“It breaks my heart that my neighbours could possibly think I could be against them,” Nanci Murdock says. “I’m not. But I am against Bernard, at least a significant four to five block chunk of it, becoming 70 per cent, 80 per cent, 90 per cent non-secular. That’s very concerning to me.”
Murdock is a Chartered Financial Analyst as well as an investment and marketing expert. Much of her expertise was gained as she worked in sales, social media strategy, and marketing in the financial services industry. For a time she managed marketing for a global investment research business.

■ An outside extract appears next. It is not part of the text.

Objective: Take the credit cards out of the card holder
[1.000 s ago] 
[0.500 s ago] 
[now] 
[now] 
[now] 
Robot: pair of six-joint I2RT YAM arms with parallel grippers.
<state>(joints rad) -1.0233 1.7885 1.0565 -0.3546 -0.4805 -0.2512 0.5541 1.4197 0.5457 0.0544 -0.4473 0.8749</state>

“When I did marketing, you watch yourself building other people’s businesses. And at some point you think, what could I build? The advice kept coming back: ‘What do people ask you every day?’ And for me it was sisters, cousins, friends, calling me, getting divorces, inheritances, settlements for some reason, and saying, ‘I should just go to the bank, right?’ And I’m like, ‘Oh, no, no. That’s the last place you should go. So then I would take them through the whole concept of exchange-traded funds, of risk tolerance, and … it’s not complicated, but you have to know it. It’s a set of skills that can be learned, by anyone. And then just to see the sense of relief on their faces.”

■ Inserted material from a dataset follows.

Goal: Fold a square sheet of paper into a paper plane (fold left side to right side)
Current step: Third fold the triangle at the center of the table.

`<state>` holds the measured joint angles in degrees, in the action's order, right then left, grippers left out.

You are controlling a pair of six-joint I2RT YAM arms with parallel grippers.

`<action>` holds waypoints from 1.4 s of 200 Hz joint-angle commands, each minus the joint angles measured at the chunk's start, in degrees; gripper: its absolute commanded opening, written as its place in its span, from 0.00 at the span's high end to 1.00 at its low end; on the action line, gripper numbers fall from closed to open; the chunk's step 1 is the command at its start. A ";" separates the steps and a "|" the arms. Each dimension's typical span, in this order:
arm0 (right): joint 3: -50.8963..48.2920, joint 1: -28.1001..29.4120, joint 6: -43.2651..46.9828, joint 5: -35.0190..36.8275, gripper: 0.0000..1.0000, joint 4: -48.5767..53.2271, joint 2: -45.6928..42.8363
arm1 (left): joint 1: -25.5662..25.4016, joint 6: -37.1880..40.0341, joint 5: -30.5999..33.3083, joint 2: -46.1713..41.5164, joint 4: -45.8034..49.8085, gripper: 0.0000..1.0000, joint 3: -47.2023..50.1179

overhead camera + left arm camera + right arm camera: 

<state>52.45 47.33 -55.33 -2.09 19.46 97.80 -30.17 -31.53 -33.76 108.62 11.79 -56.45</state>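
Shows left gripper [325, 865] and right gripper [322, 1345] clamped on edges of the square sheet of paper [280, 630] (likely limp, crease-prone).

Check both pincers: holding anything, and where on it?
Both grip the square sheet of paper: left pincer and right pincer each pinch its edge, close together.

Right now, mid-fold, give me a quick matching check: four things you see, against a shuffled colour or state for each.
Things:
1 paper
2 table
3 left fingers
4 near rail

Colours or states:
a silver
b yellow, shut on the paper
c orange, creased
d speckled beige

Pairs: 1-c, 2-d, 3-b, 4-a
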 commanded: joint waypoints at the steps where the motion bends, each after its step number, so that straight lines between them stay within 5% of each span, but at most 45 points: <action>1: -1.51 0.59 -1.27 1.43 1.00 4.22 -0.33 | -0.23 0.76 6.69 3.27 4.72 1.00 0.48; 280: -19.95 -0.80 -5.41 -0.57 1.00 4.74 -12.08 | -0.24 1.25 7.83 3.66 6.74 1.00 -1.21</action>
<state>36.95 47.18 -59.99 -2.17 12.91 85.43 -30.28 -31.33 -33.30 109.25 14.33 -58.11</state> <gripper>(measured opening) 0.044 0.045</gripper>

Living just a few steps away from Bernard Avenue, Murdock is one of my neighbours in Outremont, and she cares passionately about the borough.

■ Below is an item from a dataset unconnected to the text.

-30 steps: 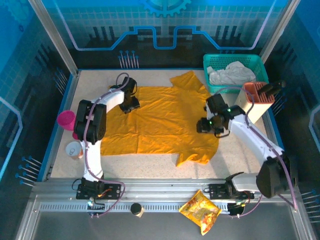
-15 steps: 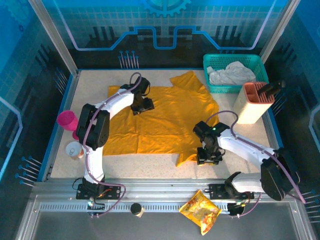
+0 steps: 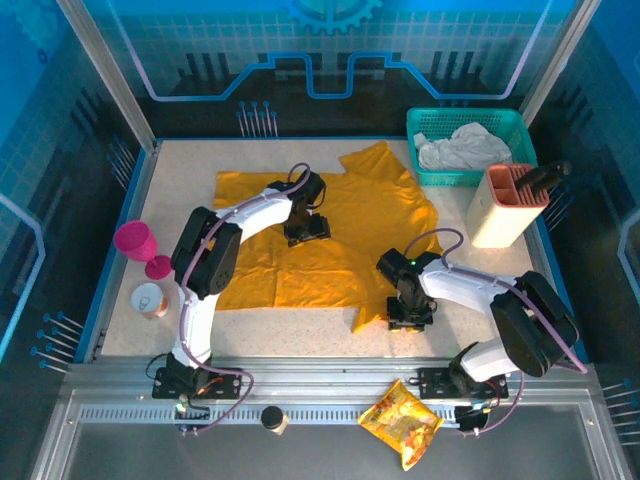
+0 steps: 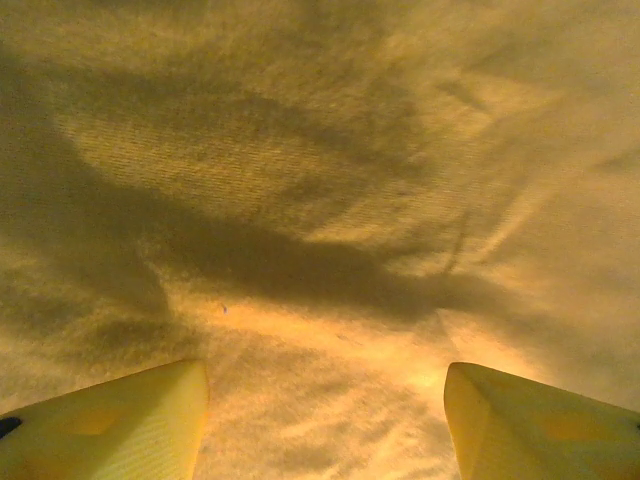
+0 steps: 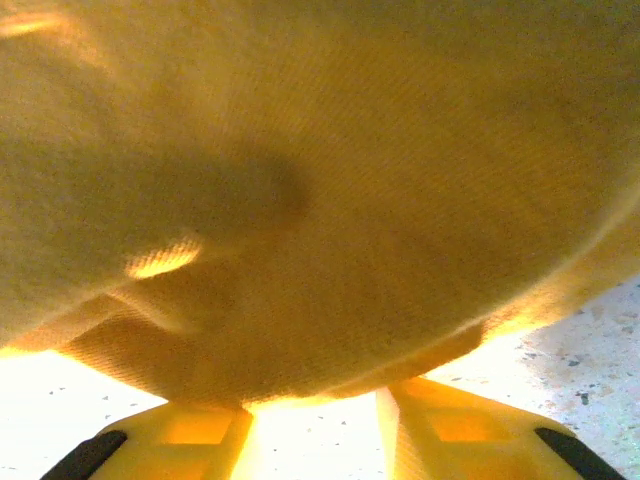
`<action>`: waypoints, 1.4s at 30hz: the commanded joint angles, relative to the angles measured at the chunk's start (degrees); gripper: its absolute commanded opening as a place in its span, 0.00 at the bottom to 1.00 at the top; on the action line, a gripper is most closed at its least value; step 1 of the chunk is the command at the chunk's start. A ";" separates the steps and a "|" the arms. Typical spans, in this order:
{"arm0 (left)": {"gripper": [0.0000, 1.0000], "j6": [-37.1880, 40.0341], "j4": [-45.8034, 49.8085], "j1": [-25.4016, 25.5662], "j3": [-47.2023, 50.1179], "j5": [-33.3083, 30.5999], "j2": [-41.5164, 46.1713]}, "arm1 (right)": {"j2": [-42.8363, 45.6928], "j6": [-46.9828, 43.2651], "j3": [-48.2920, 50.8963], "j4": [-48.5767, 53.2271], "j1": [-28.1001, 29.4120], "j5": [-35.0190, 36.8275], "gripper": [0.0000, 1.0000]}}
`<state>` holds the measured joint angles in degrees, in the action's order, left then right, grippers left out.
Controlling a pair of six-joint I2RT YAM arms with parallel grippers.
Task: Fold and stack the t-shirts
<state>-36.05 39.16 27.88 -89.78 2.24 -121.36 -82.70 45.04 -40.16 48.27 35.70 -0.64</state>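
While the orange-yellow t-shirt (image 3: pixel 340 262) lies spread on the table (image 3: pixel 182 172), the left gripper (image 3: pixel 307 230) sits over its middle, fingers apart; the right gripper (image 3: pixel 409 320), fingers slightly apart, meets its near edge.

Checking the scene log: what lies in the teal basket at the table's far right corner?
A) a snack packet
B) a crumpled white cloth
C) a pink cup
B: in the top view the teal basket holds a crumpled white cloth.
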 commanded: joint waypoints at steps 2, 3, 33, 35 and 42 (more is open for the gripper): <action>0.64 -0.42 0.81 0.07 -1.19 0.40 -2.33 | -1.67 0.72 1.31 -5.29 0.53 4.37 0.27; 0.64 -0.47 0.75 0.07 -1.32 0.48 -2.82 | -1.84 0.80 1.31 -5.29 0.59 4.38 0.24; 0.63 4.39 3.64 -0.48 -5.63 -4.48 -8.07 | -4.58 -20.69 -24.54 19.23 -13.88 -6.31 0.00; 0.63 4.63 4.12 -0.54 -5.67 -4.94 -7.89 | -11.06 -22.98 -29.18 17.33 -15.13 -5.17 0.00; 0.63 5.03 5.05 -0.81 -5.11 -5.98 -6.21 | -37.52 -28.78 -55.49 19.47 -19.20 -1.43 0.07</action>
<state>-32.58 42.17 27.88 -95.68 -0.84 -125.64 -113.36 19.90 -87.90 66.59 18.26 -3.11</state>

“I love Outremont and the Mile End for the diversity. It feels safe. It feels happening. It’s fun. I like the diversity of the streets. Van Horne is sort of rugged and up-and-coming. Laurier is a bit chichi. Bernard is my favourite. It’s the intersection between grassroots and high quality. Interesting stores. I’ve started going to the cheese store [Fromagerie Yannick], and there are cheeses like I’ve never seen. There’s this little store, Safran, which sells decorative stuff. I walked in there and I saw butter dishes shaped like whales.
“It comes down to a sense of community. My neighbours. My friends. I was just having lunch with a friend at Souvenir, and her office is just around up the street. I went home, just 30 feet away, to check on my son who is home sick from school. And now I am meeting here, in this fabulous café. I don’t know anywhere like it in the world, and it’s affordable, unlike, say, New York. I just can’t imagine living anywhere else.”
But learning that a large building on Bernard Avenue, just steps away from her home, was being converted into a place of worship alarmed Ms. Murdock. Her concern for the character of Outremont moved her to work for the borough referendum campaign supporting a ban on new places of worship on Bernard Avenue.